Try it => The listing below holds a line with "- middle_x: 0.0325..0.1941" and a later line with "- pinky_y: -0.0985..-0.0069". Write out those two lines and every line between them, exactly, and nothing else.

Entries shown =>
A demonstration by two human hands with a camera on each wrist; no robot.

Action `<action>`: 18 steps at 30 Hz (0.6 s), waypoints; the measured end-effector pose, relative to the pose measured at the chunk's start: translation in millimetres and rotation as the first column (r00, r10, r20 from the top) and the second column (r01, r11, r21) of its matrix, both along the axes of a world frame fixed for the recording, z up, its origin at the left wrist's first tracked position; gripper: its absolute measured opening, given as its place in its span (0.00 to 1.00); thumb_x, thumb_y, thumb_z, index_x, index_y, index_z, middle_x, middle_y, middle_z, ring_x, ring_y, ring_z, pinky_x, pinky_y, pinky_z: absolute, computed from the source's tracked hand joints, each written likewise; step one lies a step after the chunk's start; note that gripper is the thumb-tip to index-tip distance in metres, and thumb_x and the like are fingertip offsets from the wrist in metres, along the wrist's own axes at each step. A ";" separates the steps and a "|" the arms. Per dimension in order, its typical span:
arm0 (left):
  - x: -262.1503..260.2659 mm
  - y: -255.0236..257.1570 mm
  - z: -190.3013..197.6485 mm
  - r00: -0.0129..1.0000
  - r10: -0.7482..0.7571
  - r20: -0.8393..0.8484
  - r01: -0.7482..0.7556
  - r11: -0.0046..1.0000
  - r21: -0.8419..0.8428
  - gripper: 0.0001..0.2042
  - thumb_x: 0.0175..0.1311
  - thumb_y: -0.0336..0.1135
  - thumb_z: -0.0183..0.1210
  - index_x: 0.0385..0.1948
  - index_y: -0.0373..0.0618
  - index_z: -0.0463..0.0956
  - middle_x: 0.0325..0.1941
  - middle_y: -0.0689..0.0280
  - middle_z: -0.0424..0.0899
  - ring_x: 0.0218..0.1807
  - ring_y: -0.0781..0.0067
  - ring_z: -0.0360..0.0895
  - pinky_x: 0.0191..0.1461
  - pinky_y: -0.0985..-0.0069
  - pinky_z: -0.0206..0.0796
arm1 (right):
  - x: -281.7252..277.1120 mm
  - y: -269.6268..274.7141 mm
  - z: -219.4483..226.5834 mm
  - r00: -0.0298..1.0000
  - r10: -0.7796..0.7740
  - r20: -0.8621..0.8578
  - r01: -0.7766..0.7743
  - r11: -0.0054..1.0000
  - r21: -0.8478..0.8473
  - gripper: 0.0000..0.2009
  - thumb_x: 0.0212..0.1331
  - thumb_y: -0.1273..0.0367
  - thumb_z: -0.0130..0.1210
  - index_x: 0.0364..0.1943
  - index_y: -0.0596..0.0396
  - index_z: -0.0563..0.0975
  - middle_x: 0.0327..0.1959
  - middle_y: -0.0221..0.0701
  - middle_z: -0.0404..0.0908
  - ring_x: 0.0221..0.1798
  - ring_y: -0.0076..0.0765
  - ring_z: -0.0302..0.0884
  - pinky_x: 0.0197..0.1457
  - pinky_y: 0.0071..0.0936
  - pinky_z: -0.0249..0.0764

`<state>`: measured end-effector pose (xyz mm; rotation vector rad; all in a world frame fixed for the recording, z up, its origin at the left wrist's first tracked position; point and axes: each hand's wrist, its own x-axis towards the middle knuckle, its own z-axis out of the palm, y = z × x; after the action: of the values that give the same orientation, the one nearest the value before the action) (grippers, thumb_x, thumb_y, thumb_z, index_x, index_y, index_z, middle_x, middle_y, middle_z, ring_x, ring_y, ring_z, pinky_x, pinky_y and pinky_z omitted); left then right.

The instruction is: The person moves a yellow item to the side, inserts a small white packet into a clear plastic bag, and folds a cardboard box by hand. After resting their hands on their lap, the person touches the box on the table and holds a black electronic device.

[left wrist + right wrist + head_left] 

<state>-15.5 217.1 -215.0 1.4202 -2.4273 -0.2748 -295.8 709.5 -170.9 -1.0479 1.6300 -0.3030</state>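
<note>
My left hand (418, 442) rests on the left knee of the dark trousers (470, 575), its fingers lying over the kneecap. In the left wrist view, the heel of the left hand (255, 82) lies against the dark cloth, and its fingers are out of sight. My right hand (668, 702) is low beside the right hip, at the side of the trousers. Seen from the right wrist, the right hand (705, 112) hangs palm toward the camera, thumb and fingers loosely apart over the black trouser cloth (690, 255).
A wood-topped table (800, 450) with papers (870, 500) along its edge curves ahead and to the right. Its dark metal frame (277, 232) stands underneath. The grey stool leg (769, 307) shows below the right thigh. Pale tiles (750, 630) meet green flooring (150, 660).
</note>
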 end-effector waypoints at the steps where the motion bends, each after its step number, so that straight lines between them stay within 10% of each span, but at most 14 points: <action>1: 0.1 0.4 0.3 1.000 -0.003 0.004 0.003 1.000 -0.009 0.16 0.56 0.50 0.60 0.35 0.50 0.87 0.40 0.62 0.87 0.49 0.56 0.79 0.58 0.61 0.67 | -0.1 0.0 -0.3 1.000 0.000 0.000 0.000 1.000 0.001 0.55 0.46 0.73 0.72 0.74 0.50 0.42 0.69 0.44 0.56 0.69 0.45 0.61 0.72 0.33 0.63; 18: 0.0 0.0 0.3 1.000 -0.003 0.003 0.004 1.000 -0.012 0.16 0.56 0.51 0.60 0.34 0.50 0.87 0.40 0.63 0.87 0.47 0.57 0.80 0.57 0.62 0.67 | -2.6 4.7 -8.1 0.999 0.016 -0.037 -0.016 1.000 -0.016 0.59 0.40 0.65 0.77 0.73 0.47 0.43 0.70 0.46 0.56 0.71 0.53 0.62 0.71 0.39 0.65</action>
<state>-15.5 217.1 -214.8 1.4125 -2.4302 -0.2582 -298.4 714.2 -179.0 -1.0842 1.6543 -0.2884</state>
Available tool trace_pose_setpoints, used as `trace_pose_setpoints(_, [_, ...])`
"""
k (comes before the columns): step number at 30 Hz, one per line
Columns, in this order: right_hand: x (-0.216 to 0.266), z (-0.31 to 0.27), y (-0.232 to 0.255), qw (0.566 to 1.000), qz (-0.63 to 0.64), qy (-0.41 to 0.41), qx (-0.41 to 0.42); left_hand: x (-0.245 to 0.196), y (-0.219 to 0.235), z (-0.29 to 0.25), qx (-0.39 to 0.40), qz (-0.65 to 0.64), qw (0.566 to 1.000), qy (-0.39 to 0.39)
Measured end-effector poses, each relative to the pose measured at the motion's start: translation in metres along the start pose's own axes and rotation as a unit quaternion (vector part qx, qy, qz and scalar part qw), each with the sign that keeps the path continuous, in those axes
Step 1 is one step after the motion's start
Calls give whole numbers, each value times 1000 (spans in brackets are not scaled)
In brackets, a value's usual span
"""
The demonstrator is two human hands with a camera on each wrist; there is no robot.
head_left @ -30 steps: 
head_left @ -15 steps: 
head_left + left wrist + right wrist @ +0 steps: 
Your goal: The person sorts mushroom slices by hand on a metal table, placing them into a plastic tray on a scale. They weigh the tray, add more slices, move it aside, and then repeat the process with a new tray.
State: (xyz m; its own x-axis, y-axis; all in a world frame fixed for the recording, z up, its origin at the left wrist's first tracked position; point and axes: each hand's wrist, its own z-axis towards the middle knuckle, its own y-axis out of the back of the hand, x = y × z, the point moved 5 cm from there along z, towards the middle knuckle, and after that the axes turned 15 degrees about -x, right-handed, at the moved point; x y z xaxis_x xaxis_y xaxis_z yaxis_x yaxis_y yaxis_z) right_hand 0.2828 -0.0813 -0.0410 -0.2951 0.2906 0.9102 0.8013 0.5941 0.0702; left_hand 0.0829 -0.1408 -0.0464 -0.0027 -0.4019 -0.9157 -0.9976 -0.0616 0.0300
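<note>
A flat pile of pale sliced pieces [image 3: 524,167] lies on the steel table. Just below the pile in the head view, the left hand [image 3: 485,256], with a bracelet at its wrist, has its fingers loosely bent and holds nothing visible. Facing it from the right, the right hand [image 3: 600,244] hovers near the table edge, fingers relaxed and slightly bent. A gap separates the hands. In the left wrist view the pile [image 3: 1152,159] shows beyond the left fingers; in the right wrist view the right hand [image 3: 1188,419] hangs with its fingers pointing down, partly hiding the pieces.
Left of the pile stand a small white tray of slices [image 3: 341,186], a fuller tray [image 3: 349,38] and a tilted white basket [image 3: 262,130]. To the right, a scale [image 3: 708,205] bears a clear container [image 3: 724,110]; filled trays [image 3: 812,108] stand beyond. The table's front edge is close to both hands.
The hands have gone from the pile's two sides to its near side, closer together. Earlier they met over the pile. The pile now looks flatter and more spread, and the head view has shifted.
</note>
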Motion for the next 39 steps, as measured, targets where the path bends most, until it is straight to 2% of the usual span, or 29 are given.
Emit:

Your response =>
  - middle_x: 0.0325..0.1941
  - middle_y: -0.0689..0.0280
  - middle_z: -0.0424..0.0899
  - ring_x: 0.0218..0.1807
  - ring_y: -0.0781..0.0067
  - ring_z: -0.0360..0.0895
  - pinky_x: 0.0191..0.1461
  - pinky_y: -0.0985..-0.0069

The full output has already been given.